__How to complete this task__: Copy out the full listing exactly, omitting any picture it contains.

##### Dataset content #####

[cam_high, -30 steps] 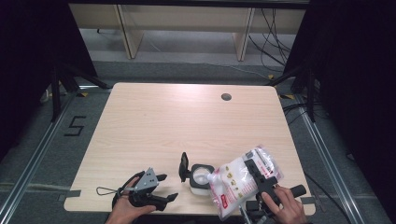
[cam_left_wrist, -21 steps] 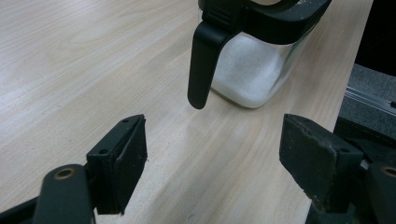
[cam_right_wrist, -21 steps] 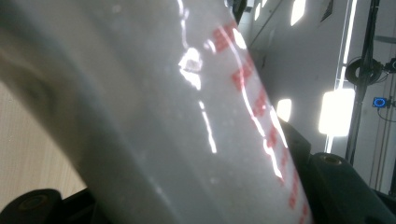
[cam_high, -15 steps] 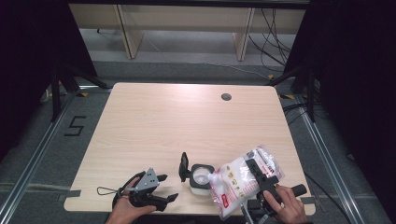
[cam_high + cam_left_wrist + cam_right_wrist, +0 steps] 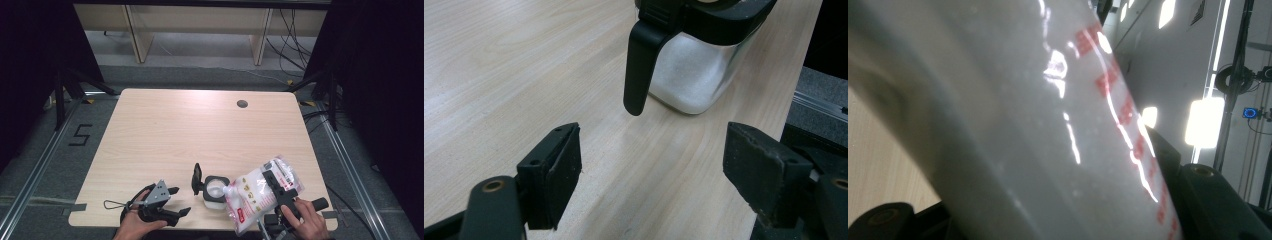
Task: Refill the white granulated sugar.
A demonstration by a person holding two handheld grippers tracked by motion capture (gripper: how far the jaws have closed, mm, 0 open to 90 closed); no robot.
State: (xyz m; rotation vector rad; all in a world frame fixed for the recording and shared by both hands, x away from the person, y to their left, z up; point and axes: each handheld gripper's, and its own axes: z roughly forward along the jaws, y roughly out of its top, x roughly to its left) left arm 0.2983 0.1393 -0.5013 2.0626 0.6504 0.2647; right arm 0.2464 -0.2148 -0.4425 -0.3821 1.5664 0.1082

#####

__Exercise result__:
[cam_high, -30 steps] 
[cam_left_wrist, -21 steps] 
[cam_right_wrist, -21 steps] 
[cam_high, -15 steps] 
[cam_high + cam_left_wrist + cam_right_wrist, +0 steps] 
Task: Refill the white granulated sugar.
A demonstration by a person holding two handheld grippers tracked by motion capture (gripper: how far the jaws have closed, mm, 0 open to 90 closed); no robot.
State: (xyz m; rotation vector rad; all in a world frame fixed for the recording and shared by both hands, x away from the person, y to their left, z up; point and axes: each handheld gripper's, and its own axes: z roughly forward along the jaws, y roughly out of its top, x roughly to its left) left arm 0.2983 0.1393 -0.5013 2.0626 0.6504 0.2647; right arm 0.2464 -0.2148 -0.4425 -0.3821 1.5664 0.1082

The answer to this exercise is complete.